*Activity:* Read through the lines below and copy the ones holding the string "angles".

*Dataset entries:*
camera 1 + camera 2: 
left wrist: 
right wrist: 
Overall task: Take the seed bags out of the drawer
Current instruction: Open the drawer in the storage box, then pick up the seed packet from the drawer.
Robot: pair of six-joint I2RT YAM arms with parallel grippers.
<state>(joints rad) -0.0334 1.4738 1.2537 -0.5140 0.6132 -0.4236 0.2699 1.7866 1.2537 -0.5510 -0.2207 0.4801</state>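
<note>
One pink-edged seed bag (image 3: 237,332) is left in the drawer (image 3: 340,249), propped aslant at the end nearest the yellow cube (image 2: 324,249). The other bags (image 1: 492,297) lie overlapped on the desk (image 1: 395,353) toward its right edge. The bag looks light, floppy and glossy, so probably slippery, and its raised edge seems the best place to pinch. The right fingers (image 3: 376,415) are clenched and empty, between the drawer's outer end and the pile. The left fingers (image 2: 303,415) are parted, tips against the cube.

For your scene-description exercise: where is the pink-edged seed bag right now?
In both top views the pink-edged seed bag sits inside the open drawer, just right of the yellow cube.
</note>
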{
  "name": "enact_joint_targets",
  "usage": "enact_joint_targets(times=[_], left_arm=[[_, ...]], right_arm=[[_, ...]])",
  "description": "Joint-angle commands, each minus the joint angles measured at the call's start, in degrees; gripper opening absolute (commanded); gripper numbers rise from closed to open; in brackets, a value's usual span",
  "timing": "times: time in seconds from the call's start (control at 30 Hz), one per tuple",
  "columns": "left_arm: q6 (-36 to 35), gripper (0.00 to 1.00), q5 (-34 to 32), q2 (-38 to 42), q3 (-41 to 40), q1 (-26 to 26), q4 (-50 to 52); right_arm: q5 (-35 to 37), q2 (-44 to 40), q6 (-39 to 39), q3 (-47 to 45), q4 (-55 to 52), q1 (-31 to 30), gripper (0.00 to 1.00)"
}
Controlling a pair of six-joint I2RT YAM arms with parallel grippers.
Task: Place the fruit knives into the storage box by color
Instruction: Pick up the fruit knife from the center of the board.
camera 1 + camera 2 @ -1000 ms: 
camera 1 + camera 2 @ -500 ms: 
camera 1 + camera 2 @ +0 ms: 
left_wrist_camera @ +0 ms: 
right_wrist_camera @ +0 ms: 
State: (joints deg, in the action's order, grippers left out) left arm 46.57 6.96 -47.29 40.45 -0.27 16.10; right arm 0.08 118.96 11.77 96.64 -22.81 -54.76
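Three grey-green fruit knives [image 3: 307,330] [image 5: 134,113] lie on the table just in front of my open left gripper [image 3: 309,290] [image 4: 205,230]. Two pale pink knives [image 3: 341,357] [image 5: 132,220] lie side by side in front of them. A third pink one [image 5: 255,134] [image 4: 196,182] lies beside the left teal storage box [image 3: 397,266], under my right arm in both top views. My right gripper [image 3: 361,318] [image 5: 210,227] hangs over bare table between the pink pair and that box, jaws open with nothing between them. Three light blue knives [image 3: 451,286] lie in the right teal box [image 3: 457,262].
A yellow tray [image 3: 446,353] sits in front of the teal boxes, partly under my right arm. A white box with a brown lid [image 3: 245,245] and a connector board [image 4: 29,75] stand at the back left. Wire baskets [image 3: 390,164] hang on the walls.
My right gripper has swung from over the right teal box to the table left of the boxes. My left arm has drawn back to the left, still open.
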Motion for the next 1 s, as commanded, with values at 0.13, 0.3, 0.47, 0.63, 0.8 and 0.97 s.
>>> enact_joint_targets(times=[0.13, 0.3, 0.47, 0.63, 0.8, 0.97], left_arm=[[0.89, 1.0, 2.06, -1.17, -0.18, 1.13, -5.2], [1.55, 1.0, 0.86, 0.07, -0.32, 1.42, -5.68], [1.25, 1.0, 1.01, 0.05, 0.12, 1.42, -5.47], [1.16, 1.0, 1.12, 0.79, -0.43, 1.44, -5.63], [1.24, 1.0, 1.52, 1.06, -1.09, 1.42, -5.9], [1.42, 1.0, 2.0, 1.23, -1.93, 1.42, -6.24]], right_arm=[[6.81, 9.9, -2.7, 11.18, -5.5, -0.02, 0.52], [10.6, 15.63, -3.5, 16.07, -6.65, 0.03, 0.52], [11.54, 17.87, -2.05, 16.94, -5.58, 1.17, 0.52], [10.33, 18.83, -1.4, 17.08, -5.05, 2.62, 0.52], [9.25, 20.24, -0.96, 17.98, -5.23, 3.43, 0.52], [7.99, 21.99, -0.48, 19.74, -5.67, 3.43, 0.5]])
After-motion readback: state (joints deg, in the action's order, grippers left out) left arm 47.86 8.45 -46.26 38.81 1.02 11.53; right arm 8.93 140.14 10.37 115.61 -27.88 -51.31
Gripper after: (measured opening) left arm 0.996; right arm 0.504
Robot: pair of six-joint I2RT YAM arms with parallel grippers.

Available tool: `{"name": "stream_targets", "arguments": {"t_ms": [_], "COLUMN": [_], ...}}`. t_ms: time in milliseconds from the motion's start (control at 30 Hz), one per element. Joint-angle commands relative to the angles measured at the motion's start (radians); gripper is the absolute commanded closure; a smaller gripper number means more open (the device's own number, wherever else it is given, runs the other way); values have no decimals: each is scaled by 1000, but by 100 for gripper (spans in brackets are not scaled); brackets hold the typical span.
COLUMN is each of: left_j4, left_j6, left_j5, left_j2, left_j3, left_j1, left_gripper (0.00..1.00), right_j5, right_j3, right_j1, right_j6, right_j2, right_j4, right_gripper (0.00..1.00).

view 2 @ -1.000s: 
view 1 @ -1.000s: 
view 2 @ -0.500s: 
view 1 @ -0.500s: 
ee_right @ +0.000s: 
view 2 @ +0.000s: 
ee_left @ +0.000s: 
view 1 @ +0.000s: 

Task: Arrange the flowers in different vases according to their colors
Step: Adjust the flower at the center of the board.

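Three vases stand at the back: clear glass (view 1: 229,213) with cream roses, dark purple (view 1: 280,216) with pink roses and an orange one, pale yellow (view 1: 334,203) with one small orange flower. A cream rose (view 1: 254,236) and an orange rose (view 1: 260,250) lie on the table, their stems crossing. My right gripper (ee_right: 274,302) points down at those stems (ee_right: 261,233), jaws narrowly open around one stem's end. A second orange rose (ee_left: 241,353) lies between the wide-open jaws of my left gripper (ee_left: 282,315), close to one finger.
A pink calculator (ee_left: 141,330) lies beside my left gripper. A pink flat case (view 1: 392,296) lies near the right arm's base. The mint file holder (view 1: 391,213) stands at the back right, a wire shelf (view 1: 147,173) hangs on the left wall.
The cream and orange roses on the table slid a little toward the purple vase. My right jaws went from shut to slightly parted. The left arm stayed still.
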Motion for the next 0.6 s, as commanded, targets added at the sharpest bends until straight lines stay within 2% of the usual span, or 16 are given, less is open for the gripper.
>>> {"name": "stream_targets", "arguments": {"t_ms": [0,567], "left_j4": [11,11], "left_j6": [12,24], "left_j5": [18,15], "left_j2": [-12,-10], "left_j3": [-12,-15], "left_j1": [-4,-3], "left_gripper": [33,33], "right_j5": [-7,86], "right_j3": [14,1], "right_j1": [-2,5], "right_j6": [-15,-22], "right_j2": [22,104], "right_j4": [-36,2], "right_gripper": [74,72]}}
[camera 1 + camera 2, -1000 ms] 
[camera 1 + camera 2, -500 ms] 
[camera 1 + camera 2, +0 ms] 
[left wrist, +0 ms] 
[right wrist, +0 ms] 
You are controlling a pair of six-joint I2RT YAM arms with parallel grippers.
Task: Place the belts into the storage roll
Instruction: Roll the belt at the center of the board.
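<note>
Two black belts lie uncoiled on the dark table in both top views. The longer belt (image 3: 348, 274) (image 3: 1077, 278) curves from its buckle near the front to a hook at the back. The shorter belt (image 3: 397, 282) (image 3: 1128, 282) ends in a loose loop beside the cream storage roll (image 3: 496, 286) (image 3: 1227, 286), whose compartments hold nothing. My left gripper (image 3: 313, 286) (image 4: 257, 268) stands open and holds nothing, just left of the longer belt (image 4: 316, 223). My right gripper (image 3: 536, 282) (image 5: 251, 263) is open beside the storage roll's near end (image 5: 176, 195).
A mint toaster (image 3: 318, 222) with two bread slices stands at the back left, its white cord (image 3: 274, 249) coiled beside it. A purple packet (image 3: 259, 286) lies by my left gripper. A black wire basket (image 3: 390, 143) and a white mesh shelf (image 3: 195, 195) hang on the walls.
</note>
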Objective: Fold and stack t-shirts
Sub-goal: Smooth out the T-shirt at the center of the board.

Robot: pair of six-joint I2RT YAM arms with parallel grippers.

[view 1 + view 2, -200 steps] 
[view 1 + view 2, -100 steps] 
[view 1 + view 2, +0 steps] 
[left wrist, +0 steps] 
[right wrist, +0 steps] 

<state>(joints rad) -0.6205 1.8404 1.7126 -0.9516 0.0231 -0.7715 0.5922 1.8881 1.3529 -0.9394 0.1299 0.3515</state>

*Exercise answer:*
  "description": "Joint-angle commands, each minus the joint angles measured at the call's start, in degrees; gripper opening absolute (commanded); gripper numbers rise from closed to open; in brackets, a value's usual span",
Available tool: `{"name": "stream_targets", "arguments": {"t_ms": [_], "COLUMN": [_], ...}}`. t_ms: time in milliseconds from the motion's start (control at 30 Hz), one per element. Joint-angle commands relative to the angles measured at the motion's start (radians); gripper is the absolute commanded closure; a smaller gripper number means more open (the device's own number, wherever else it is given, runs the other way); values have no decimals: each is scaled by 1000, but by 100 for gripper (spans in brackets are not scaled); brackets hold the typical span.

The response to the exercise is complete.